Postby Dod101 » July 17th, 2022, 9:20 pm

richfool wrote:
quote wrote:Thanks the outcome is not that different from my own portfolio then, certainly for the current year to date. I think you could get by with rather fewer ITs and certainly a lot less hassle, by significantly reducing the number of holdings. You are not wrong of course because there is no right or wrong with investment but just a thought.

I would if, into only ITs, buy say up to 10 or so, maybe three or four generalists, and for the rest you could indulge your fancy with emerging markets, the US and so on but I would hold more generalists and let these managers decide the best areas to invest in.

Dod

Thanks for your thoughts.

Whilst the total overall number of holdings was I believe 32, that is in, what is effectively a combined portfolio.

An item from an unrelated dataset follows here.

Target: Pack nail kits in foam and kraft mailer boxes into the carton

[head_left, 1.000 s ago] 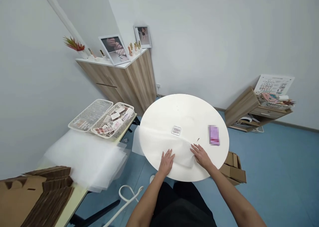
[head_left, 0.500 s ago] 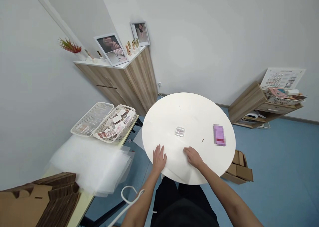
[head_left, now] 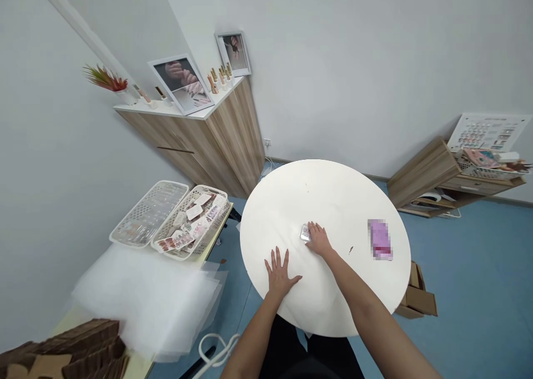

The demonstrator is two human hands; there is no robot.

Bearing in mind, of those, 7 were more specialised renewable energy companies and a further 4 property companies or REIT's, totalling 11. If you subtract that number (11) from the total and knock off a further one for SCIN which will be absorbed into JGGI, then that would bring the total down to 20, which I don't think is unreasonable, particularly in a portfolio that includes global exposure to: growth holdings, income holdings, multi-asset/defensives, infrastructure, utilities, energy, commodities, miners, bonds and the odd indulgence.

In view of your comments, I'm thinking that your recommendation regarding increasing my global growth exposure would be for me to add to existing holdings Mid Wynd and Brunner, rather than to add a new holding like: FCIT or STS?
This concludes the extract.